Dimitris Fampas (Δημήτρης Φάμπας, Dimitris Fabas) (22 December 1921 – 3 May 1996) was a Greek classical guitarist and composer.

Life and career[edit]

Fampas was born in Milina, a small village on Mount Pelion near Volos, Greece.[1] As a child, he played traditional music on lute and mandolin. In 1939, he pursued musical studies in Athens. He studied Advanced Musical Theory with Theodore Vavayiannis and counterpoint with Costa Kydoniatis at the Athens Conservatory. He studied with Nicholas Ioannou, and by 1953, he received a diploma in classical guitar performance cum laude from the National Conservatory of Greece. In 1955 and 1956, he received a scholarship from the Italian government to study guitar with Andrés Segovia and Emilio Pujol at the Academia Chigianna in Siena.[2] In 1959, he attended classes with Segovia once more, this time at the Academy of Santiago de Compostela, Spain, receiving a scholarship from Segovia himself.

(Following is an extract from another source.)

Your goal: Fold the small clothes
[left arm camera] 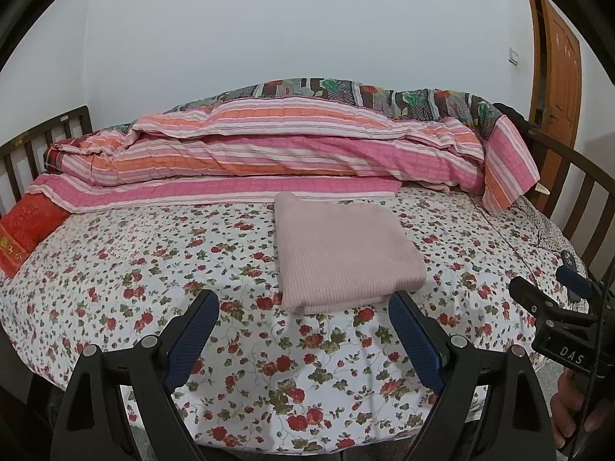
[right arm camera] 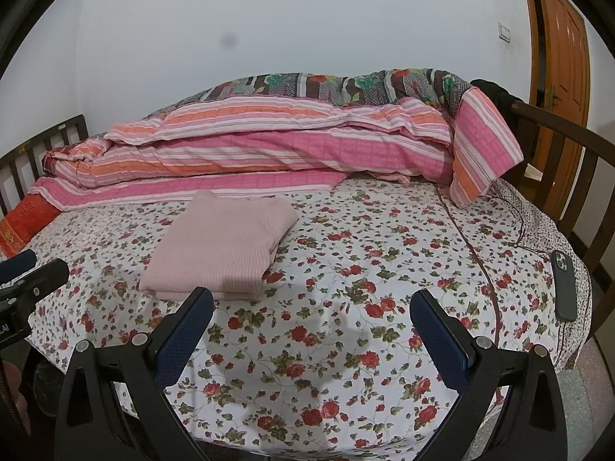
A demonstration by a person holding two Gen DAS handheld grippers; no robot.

Fampas' career spanned almost four decades and hundreds of recitals worldwide. He toured in England, Germany, France, Spain, Italy, Portugal, Austria, Czechoslovakia, Hungary, Yugoslavia, Turkey, US, Canada, USSR and the Vatican. He appeared in most major cities of Greece as well as in the Ancient Theater of Epidaurus. He recorded guitar concertos such as the L. Boccherini-G. Cassado concerto, and he played the world premier recording of the Concerto para tres Hermanas by Carlo Pizzini with the National Radio Symphony Orchestra of Greece. He often performed live TV recitals in Greece, Spain, and US.

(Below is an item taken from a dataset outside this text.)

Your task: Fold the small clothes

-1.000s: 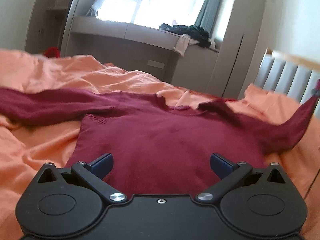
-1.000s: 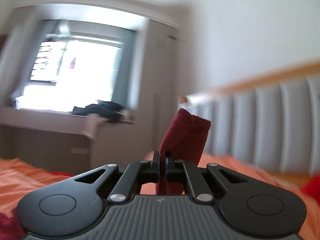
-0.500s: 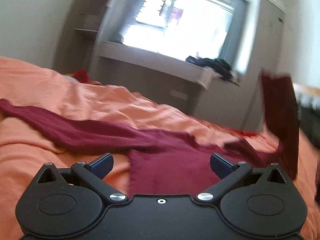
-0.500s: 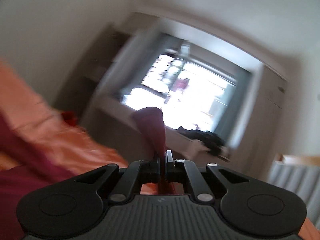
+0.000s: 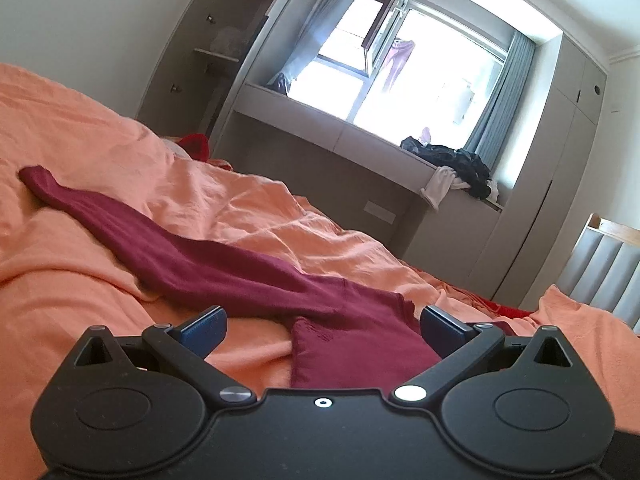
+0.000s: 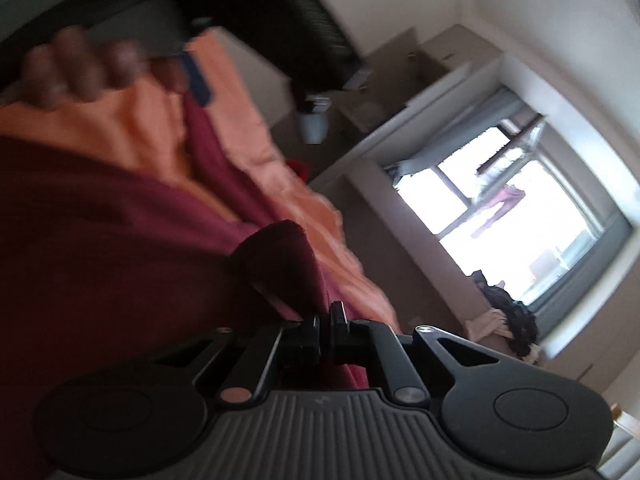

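Right wrist view: right tool (image 6: 326,322) clamps the maroon sweater's sleeve (image 6: 280,264); left tool (image 5: 322,322) gapes above the sweater.

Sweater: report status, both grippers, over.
Left gripper open, over sweater. Right gripper shut on sleeve, above sweater body. Other sleeve flat on bedsheet. Nothing in the way.
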`<state>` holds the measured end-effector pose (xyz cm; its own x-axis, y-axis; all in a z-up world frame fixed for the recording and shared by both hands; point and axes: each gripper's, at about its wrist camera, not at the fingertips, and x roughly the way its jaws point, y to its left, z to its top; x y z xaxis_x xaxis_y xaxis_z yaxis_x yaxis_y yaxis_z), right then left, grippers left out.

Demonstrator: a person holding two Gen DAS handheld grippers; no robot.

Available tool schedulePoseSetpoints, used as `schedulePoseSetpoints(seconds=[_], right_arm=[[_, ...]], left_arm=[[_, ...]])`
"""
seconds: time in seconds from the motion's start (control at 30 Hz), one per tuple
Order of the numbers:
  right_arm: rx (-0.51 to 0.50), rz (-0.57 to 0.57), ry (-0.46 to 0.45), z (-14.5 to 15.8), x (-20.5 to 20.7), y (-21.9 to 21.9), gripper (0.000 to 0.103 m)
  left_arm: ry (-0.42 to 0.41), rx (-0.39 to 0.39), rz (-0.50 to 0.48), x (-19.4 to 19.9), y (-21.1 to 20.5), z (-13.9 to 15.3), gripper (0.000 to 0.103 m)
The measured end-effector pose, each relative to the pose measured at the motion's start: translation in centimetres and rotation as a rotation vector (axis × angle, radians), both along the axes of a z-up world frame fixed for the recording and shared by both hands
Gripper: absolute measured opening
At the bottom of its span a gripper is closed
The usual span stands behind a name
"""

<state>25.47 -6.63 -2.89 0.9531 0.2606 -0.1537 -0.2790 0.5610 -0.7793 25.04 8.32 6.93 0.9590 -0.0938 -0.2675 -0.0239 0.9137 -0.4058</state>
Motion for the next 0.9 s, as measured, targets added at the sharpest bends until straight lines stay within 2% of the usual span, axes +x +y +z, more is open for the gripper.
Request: schedulePoseSetpoints(seconds=[0.1,0.17,0.2,0.23,0.27,0.33,0.43,0.53,0.63,0.8,0.9], right_arm=[[0.003,0.011,0.047,-0.9,-0.7,-1.1,0.009],[0.020,0.011,0.066,-0.1,-0.6,-1.8,0.025],[0.037,0.001,0.066,-0.2,-1.1,-2.3,0.042],[0.055,-0.011,0.060,0.0,-1.5,-2.6,0.055],[0.076,-0.022,0.061,0.3,-1.8,-3.1,0.059],[0.119,-0.037,0.079,1.0,-2.6,-4.4,0.075],[0.178,-0.066,0.108,1.9,-3.2,-6.6,0.090],[0.233,-0.119,0.126,2.6,-3.5,-9.2,0.095],[0.308,-0.184,0.129,3.2,-3.1,-12.5,0.101],[0.589,-0.271,0.184,3.9,-1.2,-19.3,0.103],[0.728,-0.312,0.200,3.7,0.6,-23.0,0.103]], left_arm=[[0.010,-0.011,-0.021,0.5,-0.4,-0.3,0.103],[0.019,-0.009,-0.034,0.8,-0.8,-0.4,0.103],[0.022,-0.001,-0.037,0.9,-1.1,-0.6,0.103],[0.028,0.015,-0.037,1.1,-1.6,-0.7,0.103],[0.033,0.031,-0.038,1.2,-1.9,-0.8,0.103],[0.040,0.068,-0.055,1.2,-2.7,-1.1,0.103],[0.055,0.100,-0.090,1.1,-3.8,-1.6,0.103],[0.058,0.116,-0.139,0.8,-4.9,-2.1,0.103],[0.056,0.172,-0.173,0.5,-6.2,-2.4,0.103],[0.087,0.278,-0.182,0.8,-7.8,-3.6,0.103],[0.165,0.367,-0.112,1.7,-8.3,-4.6,0.103]])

Dimitri Fampas taught at the National Conservatory of Athens. Thousands of guitarists have been taught by Fampas and his disciples in the course of fifty years. Some 38 prizes in international guitar competitions have been won by Fampas' pupils. Among his most noted pupils are Evangelos Assimakopoulos and Liza Zoe, Eleftheria Kotzia, Kyriakos Tzortzinakis, Eva Fampas, Notis Mavroudis, Yiannis Manolidakis, Evangelos Boudounis, Spiros Diamantis and Kostas Grigoreas.[citation needed]

Dimitri Fampas created two guitar orchestras, one for young players and another for advanced guitarists, with which he made numerous concert appearances and tours in Greece during 1979–1989. He was a member of the jury in international guitar competitions and he offered master-classes and lectures in numerous seminars and festivals. He lectured on the history of the classical guitar over the Greek National Radio and TV, the BBC, and on several stations in Hungary, in Czechoslovakia, in the US and elsewhere.

He has served as president of the Union of Conservatory Professors of Greece, as a member of the Greek Composers' Union, as a member of the Greek National Board of Music/IMC and UNESCO.

His life and artistic contribution are mentioned in the National and International Who's Who, in the Cambridge dictionary of biographies of famous men and scholars as well as in the Guitar dictionaries and music history books of Japan, England, Poland, GDR, Italy and Greece, the Encyclopedias of Papyrus Larouse, and Harris Patsis.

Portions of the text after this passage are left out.